I have never had trouble with this before but it is really annoying me. What gives????


----------



## The Coastal Craftsman (Jun 29, 2009)

The tapered edges are much harder than anywhere else on the board.


----------



## mbryan (Dec 6, 2010)

Screw the depth in a couple clicks on the edges and corners.


----------



## Big Shoe (Jun 16, 2008)

Bad run at the plant. Not much you can do.

The finisher will be pissed off. 

Good luck


----------



## iDAHOchris (Feb 11, 2012)

keep your screw out of the tapered end,, just above the flat. It will also help on steel frame drywalling too


----------



## TimelessQuality (Sep 23, 2007)

Is it the new light weight? That stuff seems to have a harder core material...

I still shoot it in the taper, but use a regular driver to ease them set


----------



## Spencer (Jul 6, 2005)

Big Shoe said:


> Bad run at the plant. Not much you can do.
> 
> The finisher will be pissed off.
> 
> Good luck


Super, I'm the finisher.... 

It is the lightweight stuff. I've never used it before. It been a while since I put rock up, the new stuff is definitely different than I remember.

Bummer.... i've got a whole house to hang. I don't really want to take the screw out of the taper....


----------



## Big Shoe (Jun 16, 2008)

If it's wood, nail it. Metal, battery gun and ease them in.

Good luck


----------



## Mud Master (Feb 26, 2007)

Big Shoe said:


> If it's wood, nail it. Metal, battery gun and ease them in.
> 
> Good luck


Exactly correct.

Also leave them just proud and don't set them completely until you butt your next sheet to avoid blowouts at the taper.

Once your next sheet is tight and tacked dimple all the screws at the taper at once.


----------



## Spencer (Jul 6, 2005)

Is it possible to get nail pop in the taper?


----------



## ohiohomedoctor (Dec 26, 2010)

Yes.


----------



## underwoodhi (Feb 14, 2013)

Big Shoe said:


> Bad run at the plant.
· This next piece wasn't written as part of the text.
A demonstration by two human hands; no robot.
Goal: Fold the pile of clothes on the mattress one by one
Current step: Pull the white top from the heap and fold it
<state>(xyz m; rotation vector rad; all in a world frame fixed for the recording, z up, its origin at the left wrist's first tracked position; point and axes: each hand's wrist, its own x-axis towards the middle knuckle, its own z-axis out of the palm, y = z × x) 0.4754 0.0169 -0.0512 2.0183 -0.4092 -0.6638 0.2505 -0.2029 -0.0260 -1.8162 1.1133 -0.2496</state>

Not much you can do.
> 
> The finisher will be pissed off.
> 
> Good luck


Big shoe, you know your stuff but I disagree here, I think this comes down to the sheet being a bit thinner and more densely packed at the taper. 

The taper is probably 1/8" thinner than the field, if you must screw your tapers adjust your depth and see what happens.


----------



## Spencer (Jul 6, 2005)

I don't have a problem with the 1/2. On this stuff we're using I just have to make sure I am set up to put good pressure behind the gun and put it in a little slower. Seems to work fine besides when I get a really hard spot in the wood.


----------



## Rich D. (Oct 14, 2011)

What mud master said. Add a few clicks on the gun and the should set...


----------